Understandably, the office gossip led to some confusion over his current role. To clear up any misunderstanding, Mr. Dorsey took to his Tumblr today to defend his work schedule, proclaiming that he’s had a backseat role at Twitter (he’s currently a chairman) since January:
“In Spring of 2011, Dick asked me to take an operational role overseeing product, design, and brand. Our shared goal was to get those organizations back under him as soon as possible, simply because it was the right thing to do for the company. We moved all of my reports back under him in January of this year after leadership was firmly in place. This allowed me to focus on refining our brand and logo, to work more with Dick and the leadership team on our direction forward, and ultimately return the majority of my time to Square, where I’m CEO. I’m back to going to Twitter on Tuesday afternoons, something I started before taking the interim operational role.”

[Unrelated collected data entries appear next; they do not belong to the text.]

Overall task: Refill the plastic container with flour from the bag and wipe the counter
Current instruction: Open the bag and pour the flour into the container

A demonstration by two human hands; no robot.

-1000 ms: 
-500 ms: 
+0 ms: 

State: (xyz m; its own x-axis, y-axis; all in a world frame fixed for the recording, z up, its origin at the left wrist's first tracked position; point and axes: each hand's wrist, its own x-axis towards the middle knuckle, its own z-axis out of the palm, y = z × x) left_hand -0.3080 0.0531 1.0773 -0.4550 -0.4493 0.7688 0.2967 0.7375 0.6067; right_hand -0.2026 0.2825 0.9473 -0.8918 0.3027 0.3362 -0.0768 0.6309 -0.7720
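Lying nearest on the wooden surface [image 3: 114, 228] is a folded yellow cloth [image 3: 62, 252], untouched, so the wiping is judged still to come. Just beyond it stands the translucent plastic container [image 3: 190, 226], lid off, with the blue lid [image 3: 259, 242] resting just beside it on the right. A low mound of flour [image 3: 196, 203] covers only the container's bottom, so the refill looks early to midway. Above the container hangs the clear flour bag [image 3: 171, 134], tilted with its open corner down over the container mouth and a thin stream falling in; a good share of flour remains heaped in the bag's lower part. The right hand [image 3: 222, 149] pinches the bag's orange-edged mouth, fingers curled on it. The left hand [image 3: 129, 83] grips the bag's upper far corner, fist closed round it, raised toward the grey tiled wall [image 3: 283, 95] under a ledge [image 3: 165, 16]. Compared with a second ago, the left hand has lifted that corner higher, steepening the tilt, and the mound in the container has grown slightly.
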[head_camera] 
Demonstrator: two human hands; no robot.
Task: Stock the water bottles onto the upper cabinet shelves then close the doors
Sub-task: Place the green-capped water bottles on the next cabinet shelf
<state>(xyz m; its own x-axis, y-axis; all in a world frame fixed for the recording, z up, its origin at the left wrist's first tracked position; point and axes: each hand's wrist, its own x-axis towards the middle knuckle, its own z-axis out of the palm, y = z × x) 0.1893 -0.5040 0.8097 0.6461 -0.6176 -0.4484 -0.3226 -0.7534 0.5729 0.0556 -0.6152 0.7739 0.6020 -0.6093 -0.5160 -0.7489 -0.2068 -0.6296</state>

Of course, saying that the move was executed because “it was the right thing to do for the company” conveniently glosses over what was reported in the Times: mainly, that Twitter employees did not really enjoy having Mr. Dorsey as their manager. (But his jeans are hand sewn, people! Does that mean NOTHING to you?)
Mr. Dorsey further explained the company’s silence on the issue. “We haven’t talked about this publicly because it’s not what people using Twitter every day care about.” Hey now, tech reporters are Twitter users too.
As Square continues to dominate ($3.25B valuation, anyone?), we have to believe Mr. Dorsey has bigger things to worry about than his former Twitter underlings.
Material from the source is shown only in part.